- THE TASK
Set the data below down again, exactly, with every picture left out.

DATASET SECTION START

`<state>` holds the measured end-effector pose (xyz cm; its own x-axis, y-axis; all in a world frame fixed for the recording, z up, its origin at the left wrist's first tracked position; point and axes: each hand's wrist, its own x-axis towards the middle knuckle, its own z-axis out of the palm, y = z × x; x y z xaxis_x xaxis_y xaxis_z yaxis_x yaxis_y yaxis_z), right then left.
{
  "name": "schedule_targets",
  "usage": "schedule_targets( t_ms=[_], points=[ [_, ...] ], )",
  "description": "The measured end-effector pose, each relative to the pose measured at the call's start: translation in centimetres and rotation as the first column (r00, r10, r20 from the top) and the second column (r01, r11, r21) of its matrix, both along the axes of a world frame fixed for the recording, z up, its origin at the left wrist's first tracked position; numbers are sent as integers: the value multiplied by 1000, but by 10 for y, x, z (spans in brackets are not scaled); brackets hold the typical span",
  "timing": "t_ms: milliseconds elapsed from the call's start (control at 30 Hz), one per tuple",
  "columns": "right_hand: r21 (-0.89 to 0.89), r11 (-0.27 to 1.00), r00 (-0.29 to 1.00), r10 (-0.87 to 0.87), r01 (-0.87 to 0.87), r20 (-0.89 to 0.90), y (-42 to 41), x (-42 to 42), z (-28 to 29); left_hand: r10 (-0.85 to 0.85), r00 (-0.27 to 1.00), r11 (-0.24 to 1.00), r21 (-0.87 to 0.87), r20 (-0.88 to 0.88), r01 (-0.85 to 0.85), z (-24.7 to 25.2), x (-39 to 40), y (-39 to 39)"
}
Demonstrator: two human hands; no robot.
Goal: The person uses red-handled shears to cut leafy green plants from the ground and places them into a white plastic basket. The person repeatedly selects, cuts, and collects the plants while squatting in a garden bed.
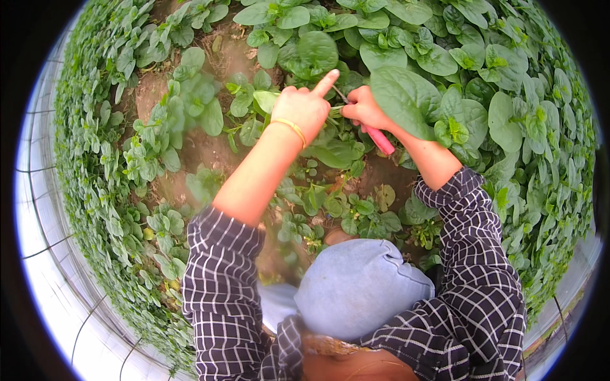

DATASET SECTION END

- ANSWER FOR THE TASK
`<state>` holds the measured end-effector pose (xyz cm; its own x-axis, y-axis; all in a world frame fixed for the recording, z up, its origin at the left wrist's first tracked position; point and axes: each hand's wrist, its own x-axis towards the middle knuckle, its own z-axis out of the palm, y = z × x; x y z xaxis_x xaxis_y xaxis_z yaxis_x yaxis_y yaxis_z), right then left.
{
  "name": "schedule_targets",
  "usage": "schedule_targets( t_ms=[_], points=[ [_, ...] ], )",
  "description": "The measured end-effector pose, each relative to the pose measured at the call's start: translation in centimetres and rotation as the first column (r00, r10, r20 from the top) and the second column (r01, r11, r21) of its matrix, both along the axes of a world frame fixed for the recording, z up, its origin at the left wrist's first tracked position; numbers are sent as integers: the value multiplied by 1000, but by 10 for y, x, z (spans in brackets are not scaled); brackets hold the typical span",
  "timing": "t_ms: milliseconds elapsed from the call's start (control at 30 Hz), one per tuple",
  "columns": "right_hand: r21 (-0.89 to 0.89), r11 (-0.27 to 1.00), r00 (-0.29 to 1.00), r10 (-0.87 to 0.87), r01 (-0.87 to 0.87), r20 (-0.89 to 0.90), y (-42 to 41), x (-42 to 42), z (-28 to 29); left_hand: r10 (-0.85 to 0.85), r00 (-0.27 to 1.00), r11 (-0.24 to 1.00), r21 (-0.87 to 0.87), r20 (-0.88 to 0.88), r01 (-0.85 to 0.85), z (-24.7 to 25.2), x (-39 to 40), y (-39 to 39)"
}
Demonstrator: two human hands; no robot.
Goal: The person uses red-handled shears to cut leafy green plants from the ground and places them into a white plastic basket. The person repeatedly selects, cuts, and collects the plants while squatting in a garden bed.

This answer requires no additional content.